(What is being asked) Set down every line of the data exactly, skipping the pictures.

(Source material)
☆ ☆ ☆ ☆ ☆

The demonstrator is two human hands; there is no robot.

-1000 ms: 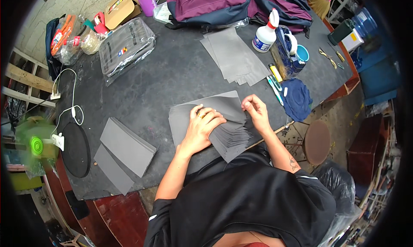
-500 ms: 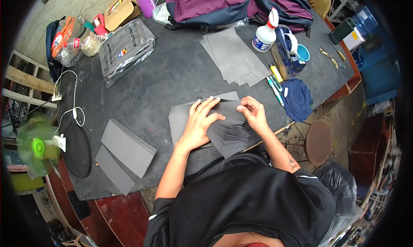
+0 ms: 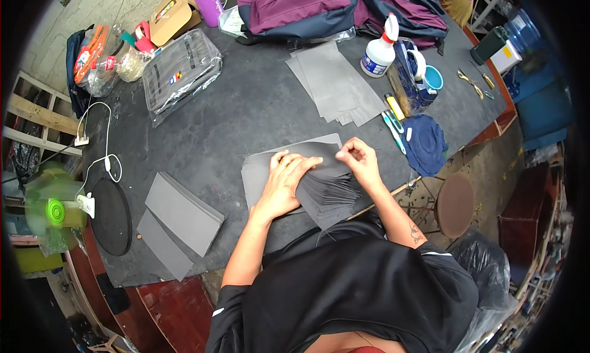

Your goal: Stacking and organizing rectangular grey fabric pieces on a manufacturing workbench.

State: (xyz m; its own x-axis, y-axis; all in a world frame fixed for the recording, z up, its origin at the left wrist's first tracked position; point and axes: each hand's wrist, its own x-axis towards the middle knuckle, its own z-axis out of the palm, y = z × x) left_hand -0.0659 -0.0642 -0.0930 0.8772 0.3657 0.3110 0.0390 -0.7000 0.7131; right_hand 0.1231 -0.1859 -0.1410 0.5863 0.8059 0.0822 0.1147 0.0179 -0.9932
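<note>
On the near part of the table lies a thick stack of dark grey sheets, of fabric or thin board; I cannot tell which. Its edges fan out towards my body. My left hand rests over it with bent fingers, holding the sheets down, the thumb pointing right. At the upper right corner my right hand pinches the edge of the top grey sheet, which bows up a little. Under the left hand, more grey sheets stick out to the left.
Left of my arm lie more cut grey pieces. Beyond the stack are loose grey sheets, a white spray bottle, a toothbrush and a dark blue cloth. Purple backpacks stand at the back, a small fan far left.
My left fingers have drawn back and bent more, and the thumb has shifted up slightly. The right hand has moved a little left, and the top sheet bows more.
</note>
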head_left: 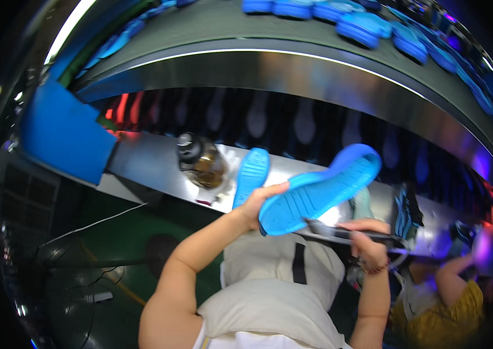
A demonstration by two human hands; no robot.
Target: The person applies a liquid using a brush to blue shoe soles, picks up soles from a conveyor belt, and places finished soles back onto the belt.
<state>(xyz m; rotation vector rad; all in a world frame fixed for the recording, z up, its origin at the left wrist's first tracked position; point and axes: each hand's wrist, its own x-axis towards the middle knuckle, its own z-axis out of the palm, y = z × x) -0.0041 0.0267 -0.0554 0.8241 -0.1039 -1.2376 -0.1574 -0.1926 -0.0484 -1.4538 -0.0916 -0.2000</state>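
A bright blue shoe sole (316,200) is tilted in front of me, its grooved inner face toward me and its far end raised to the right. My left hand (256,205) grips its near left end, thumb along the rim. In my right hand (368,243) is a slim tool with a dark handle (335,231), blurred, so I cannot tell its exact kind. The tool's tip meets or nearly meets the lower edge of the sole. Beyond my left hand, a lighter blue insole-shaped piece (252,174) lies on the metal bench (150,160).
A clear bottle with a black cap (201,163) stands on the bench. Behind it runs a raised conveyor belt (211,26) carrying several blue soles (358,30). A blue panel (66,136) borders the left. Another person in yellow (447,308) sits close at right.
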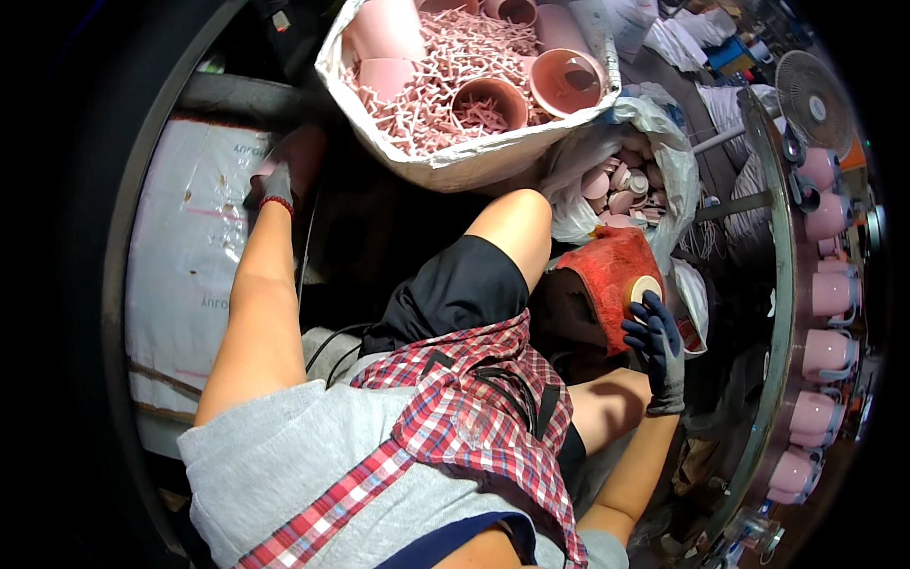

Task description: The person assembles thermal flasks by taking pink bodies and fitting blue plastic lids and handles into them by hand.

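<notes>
My left hand [277, 183], in a grey glove with a red cuff, reaches out at the left beside a white wrapped surface. Its fingers are round a dull pink cup-like piece [301, 159], which is blurred and partly in shadow. At the right, my right hand [656, 343], in a dark blue and grey glove, has its fingers on a round cream disc [646, 290]. The disc is in front of a worn red cloth [607, 270]. How the thumb sits on the disc is hidden.
Ahead stands a large white sack [474, 171] of pink cups and small pink pieces. A clear plastic bag [678, 156] of pink and white discs is beside it. At the far right, pink mugs [823, 356] line a metal-edged bench [779, 284], near a fan [813, 100].
</notes>
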`<state>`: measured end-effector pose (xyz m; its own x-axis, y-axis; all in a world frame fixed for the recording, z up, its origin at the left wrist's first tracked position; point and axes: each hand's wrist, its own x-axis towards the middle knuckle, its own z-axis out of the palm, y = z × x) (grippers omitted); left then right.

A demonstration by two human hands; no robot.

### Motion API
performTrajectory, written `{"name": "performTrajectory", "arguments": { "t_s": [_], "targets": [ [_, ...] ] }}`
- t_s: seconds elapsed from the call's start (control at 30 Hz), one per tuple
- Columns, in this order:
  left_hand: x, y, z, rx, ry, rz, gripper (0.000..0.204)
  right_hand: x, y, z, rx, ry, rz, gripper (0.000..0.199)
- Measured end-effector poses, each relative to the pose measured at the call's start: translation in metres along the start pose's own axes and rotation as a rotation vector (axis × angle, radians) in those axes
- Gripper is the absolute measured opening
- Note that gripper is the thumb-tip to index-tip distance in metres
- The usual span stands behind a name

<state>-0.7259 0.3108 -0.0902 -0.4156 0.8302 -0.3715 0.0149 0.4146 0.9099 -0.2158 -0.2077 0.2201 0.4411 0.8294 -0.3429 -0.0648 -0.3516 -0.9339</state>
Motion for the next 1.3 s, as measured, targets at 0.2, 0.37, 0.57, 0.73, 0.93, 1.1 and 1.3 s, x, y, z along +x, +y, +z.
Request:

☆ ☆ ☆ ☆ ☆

(Solution for this problem)
The demonstrator is two human hands; there is no robot.

-1000 ms: 
-500 ms: 
+0 ms: 

Your goal: Stacking and organizing rectangular grey fabric pieces on a manufacturing workbench.

State: (xyz m; its own x-axis, y-axis; all in a world frame fixed for the recording, z up, its origin at the left wrist's first tracked position; point and axes: each hand's wrist, its own x-axis towards the middle knuckle, its own z-axis out of the palm, y = z × x) left_hand -0.0659 -0.0642 -0.0930 0.8772 0.3657 0.3110 0.0390 -0.7000 0.7131; right_hand 0.1231 -0.1859 -0.1410 0.5863 0.8059 0.0822 0.1147 0.0179 -0.9932
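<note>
On the near part of the table lies a thick stack of dark grey sheets, of fabric or thin board; I cannot tell which. Its edges fan out towards my body. My left hand rests over it with bent fingers, holding the sheets down, the thumb pointing right. At the upper right corner my right hand pinches the edge of the top grey sheet, which bows up a little. Under the left hand, more grey sheets stick out to the left.
Left of my arm lie more cut grey pieces. Beyond the stack are loose grey sheets, a white spray bottle, a toothbrush and a dark blue cloth. Purple backpacks stand at the back, a small fan far left.
My left fingers have drawn back and bent more, and the thumb has shifted up slightly. The right hand has moved a little left, and the top sheet bows more.
</note>
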head_left: 
A demonstration by two human hands; no robot.
Target: The person applies a liquid using a brush to blue shoe soles, picks up soles from a conveyor belt, and places finished soles back onto the belt.
<state>(xyz m; rotation vector rad; all in a world frame fixed for the recording, z up, its origin at the left wrist's first tracked position; point and axes: each hand's wrist, its own x-axis towards the middle knuckle, its own z-axis out of the palm, y = z × x) -0.0041 0.0267 -0.0554 0.8241 -0.1039 -1.2376 -0.1574 -0.1926 -0.0484 -1.4538 -0.0916 -0.2000</state>
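A bright blue shoe sole (316,200) is tilted in front of me, its grooved inner face toward me and its far end raised to the right. My left hand (256,205) grips its near left end, thumb along the rim. In my right hand (368,243) is a slim tool with a dark handle (335,231), blurred, so I cannot tell its exact kind. The tool's tip meets or nearly meets the lower edge of the sole. Beyond my left hand, a lighter blue insole-shaped piece (252,174) lies on the metal bench (150,160).
A clear bottle with a black cap (201,163) stands on the bench. Behind it runs a raised conveyor belt (211,26) carrying several blue soles (358,30). A blue panel (66,136) borders the left. Another person in yellow (447,308) sits close at right.
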
Task description: The person assembles thermal flasks by taking pink bodies and fitting blue plastic lids and handles into them by hand.

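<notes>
My left hand [277, 183], in a grey glove with a red cuff, reaches out at the left beside a white wrapped surface. Its fingers are round a dull pink cup-like piece [301, 159], which is blurred and partly in shadow. At the right, my right hand [656, 343], in a dark blue and grey glove, has its fingers on a round cream disc [646, 290]. The disc is in front of a worn red cloth [607, 270]. How the thumb sits on the disc is hidden.
Ahead stands a large white sack [474, 171] of pink cups and small pink pieces. A clear plastic bag [678, 156] of pink and white discs is beside it. At the far right, pink mugs [823, 356] line a metal-edged bench [779, 284], near a fan [813, 100].
</notes>
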`<state>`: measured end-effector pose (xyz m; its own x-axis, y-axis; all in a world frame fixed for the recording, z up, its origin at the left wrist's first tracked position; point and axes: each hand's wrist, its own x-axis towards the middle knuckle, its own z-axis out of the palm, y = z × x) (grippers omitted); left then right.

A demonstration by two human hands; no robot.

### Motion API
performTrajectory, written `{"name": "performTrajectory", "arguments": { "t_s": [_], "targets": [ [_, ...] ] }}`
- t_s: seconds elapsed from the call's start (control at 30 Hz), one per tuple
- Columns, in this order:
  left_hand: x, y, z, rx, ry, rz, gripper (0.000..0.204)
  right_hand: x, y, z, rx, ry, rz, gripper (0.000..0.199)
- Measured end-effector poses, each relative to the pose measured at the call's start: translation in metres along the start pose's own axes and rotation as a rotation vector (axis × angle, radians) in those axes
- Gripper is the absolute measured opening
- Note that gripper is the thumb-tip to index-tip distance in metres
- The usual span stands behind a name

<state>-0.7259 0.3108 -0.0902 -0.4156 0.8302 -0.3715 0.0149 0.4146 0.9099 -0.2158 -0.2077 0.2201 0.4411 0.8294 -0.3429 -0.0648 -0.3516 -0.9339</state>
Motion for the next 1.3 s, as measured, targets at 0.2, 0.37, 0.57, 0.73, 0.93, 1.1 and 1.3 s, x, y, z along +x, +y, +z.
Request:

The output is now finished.